Using a file very similar to test_ffmpeg.py in the Vosk repository, I am exploring what text information I can get out of the audio file.
Here is the code of the whole script I'm using.
#!/usr/bin/env python3
from vosk import Model, KaldiRecognizer, SetLogLevel
import sys
import os
import wave
import subprocess
import json
SetLogLevel(0)
if not os.path.exists("model"):
print ("Please download the model from https://alphacephei.com/vosk/models and unpack as 'model' in the current folder.")
exit (1)
sample_rate=16000
model = Model("model")
rec = KaldiRecognizer(model, sample_rate)

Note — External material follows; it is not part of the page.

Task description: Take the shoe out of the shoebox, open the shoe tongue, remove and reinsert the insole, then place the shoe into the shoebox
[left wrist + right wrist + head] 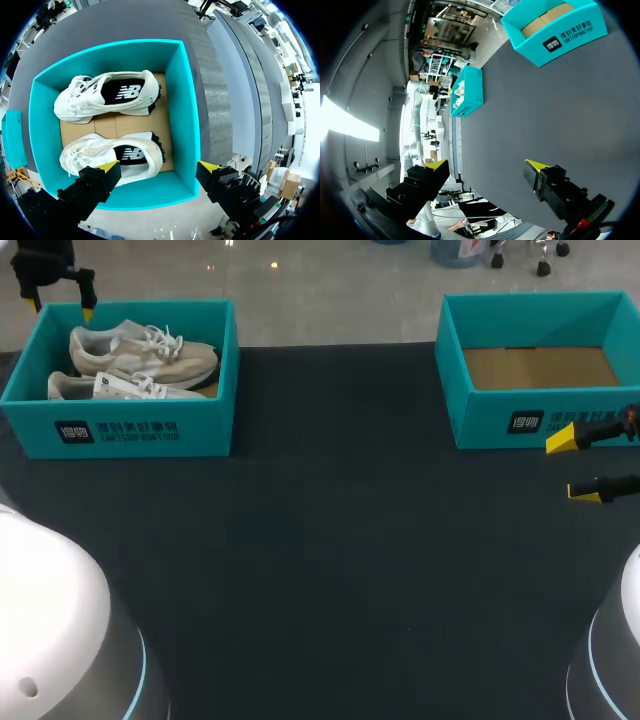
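While the left gripper point(62, 308) hangs above the far left corner of the teal cardboard shoebox point(120, 430), the head view shows a pair of cream mesh trainers point(140, 365) standing soles down inside it, side by side and untouched. At the far right sits a second teal cardboard box point(540, 420) with nothing in it. The right gripper point(575, 466) hovers just in front of that box's near wall, fingers spread and holding nothing.

In the left wrist view, the left gripper point(159, 167) is released wide and empty. One yellow tip lies over one trainer point(112, 152), while the other tip appears past the shoebox's side wall point(184, 100). The second trainer point(107, 95) sits ahead, its dark insole point(122, 91) showing. A straight descent from here would likely put a finger on the rim, shoving or tipping the box. Loose laces could also snag and drag both shoes.

In the right wrist view, the right gripper point(487, 164) is open over the dark grey table cover point(560, 110), with both boxes well ahead of it.
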Controlling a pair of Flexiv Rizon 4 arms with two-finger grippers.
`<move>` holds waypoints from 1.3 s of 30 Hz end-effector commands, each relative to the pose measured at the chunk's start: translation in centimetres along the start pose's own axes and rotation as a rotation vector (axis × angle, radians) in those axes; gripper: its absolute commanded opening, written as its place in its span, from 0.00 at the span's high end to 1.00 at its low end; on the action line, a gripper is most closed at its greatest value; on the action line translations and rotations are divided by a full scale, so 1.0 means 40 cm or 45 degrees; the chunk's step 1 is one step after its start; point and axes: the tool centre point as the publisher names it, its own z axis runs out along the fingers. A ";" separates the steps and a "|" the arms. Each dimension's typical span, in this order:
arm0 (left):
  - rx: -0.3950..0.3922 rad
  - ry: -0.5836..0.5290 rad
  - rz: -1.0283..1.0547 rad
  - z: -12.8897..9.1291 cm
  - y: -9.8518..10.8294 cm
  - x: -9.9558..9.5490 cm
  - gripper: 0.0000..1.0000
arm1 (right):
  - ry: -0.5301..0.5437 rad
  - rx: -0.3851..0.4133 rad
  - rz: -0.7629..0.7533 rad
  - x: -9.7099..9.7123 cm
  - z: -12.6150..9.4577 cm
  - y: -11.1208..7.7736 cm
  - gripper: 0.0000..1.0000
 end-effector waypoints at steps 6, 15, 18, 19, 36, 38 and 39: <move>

process = subprocess.Popen(['ffmpeg', '-loglevel', 'quiet', '-i',
sys.argv[1],
'-ar', str(sample_rate) , '-ac', '1', '-f', 's16le', '-'],
stdout=subprocess.PIPE)
file = open(sys.argv[1]+".txt","w+")
while True:
data = process.stdout.read(4000)
if len(data) == 0:
break
if rec.AcceptWaveform(data):
file.write(json.loads(rec.Result())['text']+"\n\n")
#print(rec.Result())
#else:
#print(rec.PartialResult())
#print(json.loads(rec.Result())['text'])
file.write(json.loads(rec.Result())['text'])
file.close()
This example works well, however, the only return I can find out of rec.PartialResult() and rec.Result() is a string dictionary with the result. Is there a way to query the KaldiRecognizer on the timing individual words were found within the audio file?
As I'm typing this, I'm already thinking that elaborating on the result, and detecting changes in the partial result compared with the current samples will get me what I want, but I'm sticking this up here just in case it's already implemented.